Sua marca fica impressa na obra que deixa, que resiste à efemeridade e se perpetua, na maioria das vezes, muitos anos após a sua morte. Caso típico é o do pintor holandês Vincent Van Gogh. Fernando Pessoa, ele próprio um intelectual genial, hoje reconhecido por todos como desses raros talentos marcantes, que surgem apenas de quando em quando, escreveu a respeito: "O gênio é a insanidade tornada sã pela diluição do abstrato, como um veneno convertido em remédio mediante mistura. Seu produto próprio é a novidade abstrata – isto é, uma novidade que, no fundo, se conforma com as leis gerais da inteligência humana e não com as leis particulares da doença mental. A essência do gênio é a inadaptação ao ambiente; é por isso que o gênio (a menos que seja acompanhado de talento de espírito) é em geral incompreendido pelo seu ambiente; e eu digo 'em geral' e não 'universalmente' porque muito depende do ambiente. Não é a mesma coisa ser um gênio na antiga Grécia e na moderna Europa ou no mundo moderno".
Existe alguma forma do indivíduo moldar sua personalidade ou esta é produto da educação e do meio em que ele vive e, portanto, mera fatalidade? As opiniões a respeito divergem. Muitos educadores entendem que a moldagem é possível e a vontade tem um papel determinante nessa tarefa. Outros, por sua vez, acham que não. O pensador Balmes chegou a apresentar uma fórmula para essa construção de uma identidade positiva: "A verdadeira personalidade deve ter cabeça de gelo, coração de fogo e braços de ferro".
E qual seria o significado disso? Simples. É indispensável que se tenha frieza na tomada de decisões, paixão na busca da implantação dos ideais e força para pôr em prática aquilo que o indivíduo realmente acredita ser o melhor. A serenidade no decidir somente existirá caso a pessoa possua um núcleo sólido de convicções, testadas pelo tempo, e não um mero elenco de fantasias, elucubrações delirantes ou utopias.
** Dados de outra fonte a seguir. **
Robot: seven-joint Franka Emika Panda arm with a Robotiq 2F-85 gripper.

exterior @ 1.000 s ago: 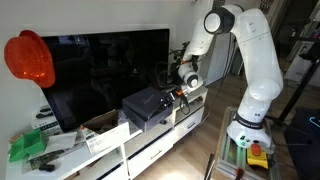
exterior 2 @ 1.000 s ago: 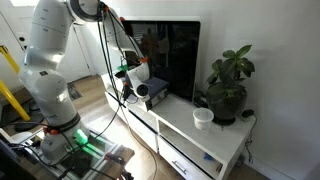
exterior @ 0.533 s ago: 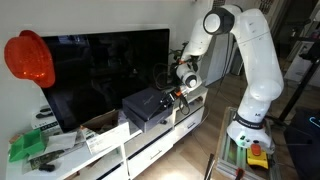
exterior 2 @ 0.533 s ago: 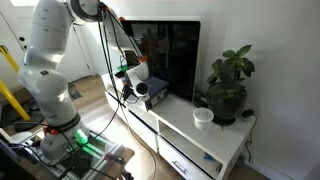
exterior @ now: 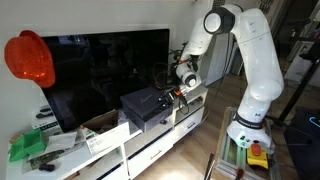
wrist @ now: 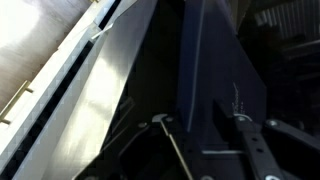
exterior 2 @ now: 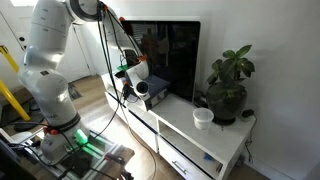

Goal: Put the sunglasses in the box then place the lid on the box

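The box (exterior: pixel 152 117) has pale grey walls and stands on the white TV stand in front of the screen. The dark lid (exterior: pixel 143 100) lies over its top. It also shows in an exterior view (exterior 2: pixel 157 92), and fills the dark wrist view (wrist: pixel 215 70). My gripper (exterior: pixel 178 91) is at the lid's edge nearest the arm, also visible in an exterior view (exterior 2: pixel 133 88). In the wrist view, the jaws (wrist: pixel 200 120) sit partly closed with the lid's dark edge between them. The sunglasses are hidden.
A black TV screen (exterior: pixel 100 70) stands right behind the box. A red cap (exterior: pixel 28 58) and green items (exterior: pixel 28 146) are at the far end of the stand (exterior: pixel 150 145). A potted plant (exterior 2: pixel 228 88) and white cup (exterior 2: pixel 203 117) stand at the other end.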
O ex-presidente do Banco Mundial, e que também foi secretário de Defesa dos Estados Unidos, Robert McNamara, expressou, num seminário realizado em Jackson, no Estado do Mississippi, em fevereiro de 1967, a fórmula certa para tornar isso possível: "As decisões vitais, tanto em matéria de estratégia de empresa, quanto de estratégia política, devem promanar, forçosamente, do que está na cabeça”.
E isto vale, mais do que nunca, para a vida pessoal de cada um. Todavia, McNamara acrescentou: "Mas a maneira racional, para o homem, de tomar a sua decisão, depende diretamente do trabalho de esclarecimento que se tenha realizado para colocar diante dele as diferentes opções, entre as quais terá de escolher. A gerência, se for boa, organiza a empresa e a sociedade de maneira que esse processo se desenvolva apropriadamente. É o processo pelo qual os homens podem, o mais eficientemente possível, exercer a sua razão, sua capacidade de criação, suas iniciativas e responsabilidades".
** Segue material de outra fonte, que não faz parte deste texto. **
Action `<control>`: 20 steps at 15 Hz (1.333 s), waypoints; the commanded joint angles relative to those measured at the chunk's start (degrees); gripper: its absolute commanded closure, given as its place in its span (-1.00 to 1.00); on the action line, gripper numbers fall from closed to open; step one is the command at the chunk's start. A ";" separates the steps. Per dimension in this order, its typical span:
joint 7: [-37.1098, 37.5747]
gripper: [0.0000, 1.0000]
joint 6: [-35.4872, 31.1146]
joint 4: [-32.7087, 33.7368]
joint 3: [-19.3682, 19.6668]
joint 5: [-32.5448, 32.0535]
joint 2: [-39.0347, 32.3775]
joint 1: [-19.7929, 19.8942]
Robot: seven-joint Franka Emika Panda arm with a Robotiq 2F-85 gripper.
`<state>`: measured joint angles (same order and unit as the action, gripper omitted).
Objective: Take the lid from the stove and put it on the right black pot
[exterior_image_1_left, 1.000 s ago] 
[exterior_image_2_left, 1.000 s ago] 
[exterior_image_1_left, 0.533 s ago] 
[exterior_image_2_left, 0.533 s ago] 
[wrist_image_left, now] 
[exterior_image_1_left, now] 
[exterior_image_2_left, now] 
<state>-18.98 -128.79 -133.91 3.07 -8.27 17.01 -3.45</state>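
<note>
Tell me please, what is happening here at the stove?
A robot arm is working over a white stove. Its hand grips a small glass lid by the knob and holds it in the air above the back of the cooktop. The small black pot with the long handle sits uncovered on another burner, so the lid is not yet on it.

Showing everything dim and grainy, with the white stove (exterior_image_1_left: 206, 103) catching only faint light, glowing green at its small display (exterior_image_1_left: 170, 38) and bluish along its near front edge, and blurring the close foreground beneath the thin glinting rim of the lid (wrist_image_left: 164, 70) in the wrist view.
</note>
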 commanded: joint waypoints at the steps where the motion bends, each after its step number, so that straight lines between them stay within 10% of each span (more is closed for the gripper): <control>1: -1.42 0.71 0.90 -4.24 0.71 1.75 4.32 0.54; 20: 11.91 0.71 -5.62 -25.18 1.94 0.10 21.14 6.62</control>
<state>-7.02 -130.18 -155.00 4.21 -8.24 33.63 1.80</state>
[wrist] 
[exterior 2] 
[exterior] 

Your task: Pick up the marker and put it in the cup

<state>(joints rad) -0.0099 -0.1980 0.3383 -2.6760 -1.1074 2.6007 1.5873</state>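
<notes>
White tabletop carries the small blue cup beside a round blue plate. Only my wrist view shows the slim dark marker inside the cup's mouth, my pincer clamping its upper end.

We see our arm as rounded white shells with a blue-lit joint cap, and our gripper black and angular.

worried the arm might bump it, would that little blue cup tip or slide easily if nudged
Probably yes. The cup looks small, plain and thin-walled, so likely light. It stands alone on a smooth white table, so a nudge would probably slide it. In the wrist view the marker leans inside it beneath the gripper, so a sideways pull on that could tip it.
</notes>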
Toda decisão errada, tomada com a "cabeça quente", tende a produzir resultados às vezes catastróficos. Em determinadas situações, inclusive, pode conduzir as pessoas à própria morte. Por exemplo, o motorista de um carro, numa estrada, se resolve ultrapassar na contramão outro veículo sem que tenha absoluta segurança de que em sentido contrário não está vindo nenhum outro, corre o risco de provocar uma colisão fatal.
Há situações em que os rumos equivocados podem ser modificados. Ainda assim, a pessoa que houver decidido errado sofrerá perda: de tempo, que é o mais precioso capital que este ser mortal, que é o homem, possui. Só quem sabe decidir, pesando os prós e os contras, e ainda assim com rapidez, é confiável. Essa capacidade é a matéria-prima dos autênticos líderes, um dos pontos que distinguem os gênios dos mortais comuns.